My research is about private law and its internal structures and architecture. My research is premised on the view that private law should be transparent and rational. Law should offer an acceptable degree of predictability of outcome and those who apply it should be accountable in part by the giving of defensible reasons. The development of a taxonomy by which we can understand private law assists in achieving and maintaining these objectives. It is therefore necessary to have a view of private law as an integrated whole rather than simply as a collection of discrete and sometimes merely contextual categories.

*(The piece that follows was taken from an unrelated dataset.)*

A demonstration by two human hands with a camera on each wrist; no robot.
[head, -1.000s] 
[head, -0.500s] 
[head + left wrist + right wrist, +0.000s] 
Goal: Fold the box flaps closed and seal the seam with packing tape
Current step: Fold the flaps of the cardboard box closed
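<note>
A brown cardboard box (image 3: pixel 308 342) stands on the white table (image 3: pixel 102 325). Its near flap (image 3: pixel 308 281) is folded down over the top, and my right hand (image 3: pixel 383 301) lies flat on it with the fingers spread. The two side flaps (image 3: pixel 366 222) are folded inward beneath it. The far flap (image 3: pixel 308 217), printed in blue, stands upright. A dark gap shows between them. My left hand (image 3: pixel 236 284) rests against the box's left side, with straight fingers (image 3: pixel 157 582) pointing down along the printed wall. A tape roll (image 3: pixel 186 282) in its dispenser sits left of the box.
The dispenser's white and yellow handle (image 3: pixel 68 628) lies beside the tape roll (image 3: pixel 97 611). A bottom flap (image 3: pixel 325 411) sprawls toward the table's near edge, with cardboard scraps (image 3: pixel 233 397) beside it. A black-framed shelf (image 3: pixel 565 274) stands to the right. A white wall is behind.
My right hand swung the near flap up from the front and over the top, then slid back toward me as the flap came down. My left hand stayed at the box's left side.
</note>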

My particular expertise lies in the law of unjust enrichment, the law of equity and the law of remedies. Within unjust enrichment scholarship, I have done extensive work on policy motivated unjust factors and the intersections between unjust enrichment and tort. I use both doctrinal and theoretical approaches to inform my work.

Research topic

I am currently working on various research projects including:
1. Collective or group claims in unjust enrichment (with J Seymour, University of Cambridge);
2. Undue influence and unjust enrichment;
3. Feminist approaches to valuing care in private law (with M San Roque, UNSW);

Courses taught

LAWS3301 Remedies
LAWS3079 Restitution
LAWS3134 Issues in Equity

Areas of expertise

Law of Unjust Enrichment & Restitution, Commercial law,  Equity and Trusts, Remedies,  Banking Law,  Private Law Theory

Professional memberships and affiliations

Journal of Equity, Editor


Society of Legal Scholars

Research supervision

Scott Donald 'Role of trust law in superannuation' (with Dimity Kingsford-Smith)

Grants

UNSW Faculty Research Grant "Australian Unjust Enrichment Law"


Australian Research Council (2010) with Prof Graham W Greenleaf, Prof Carolyn Sappideen, Prof Andrew S Mowbray, Prof Michael D Coper, Dr David Rolph, Mr John E Selby, Ms Patricia J Blazey "Free access legal research infrastructure for the whole of the common law: Completing CommonLII".